→ DATASET CONTENT:
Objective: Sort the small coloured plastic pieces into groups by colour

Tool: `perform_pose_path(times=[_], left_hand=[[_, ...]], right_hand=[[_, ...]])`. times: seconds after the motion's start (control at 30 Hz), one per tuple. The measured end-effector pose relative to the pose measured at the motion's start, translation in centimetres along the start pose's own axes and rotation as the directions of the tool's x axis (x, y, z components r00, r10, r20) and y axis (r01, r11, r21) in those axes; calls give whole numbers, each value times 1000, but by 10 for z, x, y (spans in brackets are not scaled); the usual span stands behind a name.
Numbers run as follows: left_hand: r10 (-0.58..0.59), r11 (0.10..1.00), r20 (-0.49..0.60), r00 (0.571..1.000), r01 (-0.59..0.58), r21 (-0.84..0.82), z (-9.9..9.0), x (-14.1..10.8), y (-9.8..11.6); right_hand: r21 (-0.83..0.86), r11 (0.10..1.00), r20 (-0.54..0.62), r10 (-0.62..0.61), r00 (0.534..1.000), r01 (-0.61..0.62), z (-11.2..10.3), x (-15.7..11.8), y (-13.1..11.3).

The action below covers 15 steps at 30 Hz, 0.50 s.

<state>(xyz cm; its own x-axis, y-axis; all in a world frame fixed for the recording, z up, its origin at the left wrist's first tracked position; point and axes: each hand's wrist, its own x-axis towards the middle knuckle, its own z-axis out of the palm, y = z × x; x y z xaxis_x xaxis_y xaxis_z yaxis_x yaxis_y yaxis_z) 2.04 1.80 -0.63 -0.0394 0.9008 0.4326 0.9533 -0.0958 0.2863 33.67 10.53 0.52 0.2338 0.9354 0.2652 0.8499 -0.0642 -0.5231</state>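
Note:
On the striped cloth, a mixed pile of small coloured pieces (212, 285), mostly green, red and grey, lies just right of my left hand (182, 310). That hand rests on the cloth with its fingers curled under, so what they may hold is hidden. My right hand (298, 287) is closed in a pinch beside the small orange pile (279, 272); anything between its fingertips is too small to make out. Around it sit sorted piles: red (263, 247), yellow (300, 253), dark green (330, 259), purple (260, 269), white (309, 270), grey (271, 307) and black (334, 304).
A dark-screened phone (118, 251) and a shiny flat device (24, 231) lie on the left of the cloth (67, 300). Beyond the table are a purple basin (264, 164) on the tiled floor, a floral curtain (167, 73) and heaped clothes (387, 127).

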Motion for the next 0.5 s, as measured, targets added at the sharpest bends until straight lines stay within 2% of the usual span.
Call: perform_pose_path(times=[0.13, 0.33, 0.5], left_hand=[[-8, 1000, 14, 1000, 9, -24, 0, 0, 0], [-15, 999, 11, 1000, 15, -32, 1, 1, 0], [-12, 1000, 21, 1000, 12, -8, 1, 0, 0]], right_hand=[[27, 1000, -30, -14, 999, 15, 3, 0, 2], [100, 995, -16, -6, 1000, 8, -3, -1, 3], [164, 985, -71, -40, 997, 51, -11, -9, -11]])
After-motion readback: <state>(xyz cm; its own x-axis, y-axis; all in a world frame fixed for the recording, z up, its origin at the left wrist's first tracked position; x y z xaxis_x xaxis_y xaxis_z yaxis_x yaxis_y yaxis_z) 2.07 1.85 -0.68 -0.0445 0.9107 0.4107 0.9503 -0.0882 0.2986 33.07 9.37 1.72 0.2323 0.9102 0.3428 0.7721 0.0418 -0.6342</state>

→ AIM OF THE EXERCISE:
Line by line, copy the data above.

→ RESULT BELOW:
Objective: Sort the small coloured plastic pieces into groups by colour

Tool: `perform_pose_path(times=[_], left_hand=[[_, ...]], right_hand=[[_, ...]])`. times: seconds after the motion's start (control at 30 Hz), one per tuple. The measured end-effector pose relative to the pose measured at the motion's start, translation in centimetres along the start pose's own axes and rotation as the directions of the tool's x axis (x, y, z components r00, r10, r20) and y axis (r01, r11, r21) in those axes; calls give whole numbers, each value times 1000, but by 10 for z, x, y (spans in brackets are not scaled); the usual span stands behind a name.
Numbers run as follows: left_hand: r10 (-0.58..0.59), r11 (0.10..1.00), r20 (-0.49..0.60), r00 (0.571..1.000), r01 (-0.59..0.58), r21 (-0.84..0.82), z (-9.9..9.0), x (-14.1..10.8), y (-9.8..11.6); right_hand: r21 (-0.83..0.86), r11 (0.10..1.00), r20 (-0.54..0.62), r10 (-0.62..0.61), r00 (0.534..1.000), r01 (-0.61..0.62), z (-11.2..10.3), x (-15.7..11.8), y (-13.1..11.3).

The action below covers 15 steps at 30 Hz, 0.50 s.

<state>(xyz cm; its own x-axis, y-axis; all in a world frame fixed for the recording, z up, its origin at the left wrist's first tracked position; point and axes: each hand's wrist, its own x-axis towards the middle knuckle, its own z-axis out of the palm, y = z × x; x y z xaxis_x xaxis_y xaxis_z yaxis_x yaxis_y yaxis_z) 2.04 1.80 -0.63 -0.0394 0.9008 0.4326 0.9533 -0.0958 0.2863 33.67 10.53 0.52 0.2338 0.9354 0.2652 0.8499 -0.0642 -0.5231</state>
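Note:
On the striped cloth, a mixed pile of small coloured pieces (212, 285), mostly green, red and grey, lies just right of my left hand (182, 310). That hand rests on the cloth with its fingers curled under, so what they may hold is hidden. My right hand (298, 287) is closed in a pinch beside the small orange pile (279, 272); anything between its fingertips is too small to make out. Around it sit sorted piles: red (263, 247), yellow (300, 253), dark green (330, 259), purple (260, 269), white (309, 270), grey (271, 307) and black (334, 304).
A dark-screened phone (118, 251) and a shiny flat device (24, 231) lie on the left of the cloth (67, 300). Beyond the table are a purple basin (264, 164) on the tiled floor, a floral curtain (167, 73) and heaped clothes (387, 127).
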
Motion for the next 0.5 s, as measured, targets added at the sharpest bends until straight lines stay within 2% of the usual span.
Call: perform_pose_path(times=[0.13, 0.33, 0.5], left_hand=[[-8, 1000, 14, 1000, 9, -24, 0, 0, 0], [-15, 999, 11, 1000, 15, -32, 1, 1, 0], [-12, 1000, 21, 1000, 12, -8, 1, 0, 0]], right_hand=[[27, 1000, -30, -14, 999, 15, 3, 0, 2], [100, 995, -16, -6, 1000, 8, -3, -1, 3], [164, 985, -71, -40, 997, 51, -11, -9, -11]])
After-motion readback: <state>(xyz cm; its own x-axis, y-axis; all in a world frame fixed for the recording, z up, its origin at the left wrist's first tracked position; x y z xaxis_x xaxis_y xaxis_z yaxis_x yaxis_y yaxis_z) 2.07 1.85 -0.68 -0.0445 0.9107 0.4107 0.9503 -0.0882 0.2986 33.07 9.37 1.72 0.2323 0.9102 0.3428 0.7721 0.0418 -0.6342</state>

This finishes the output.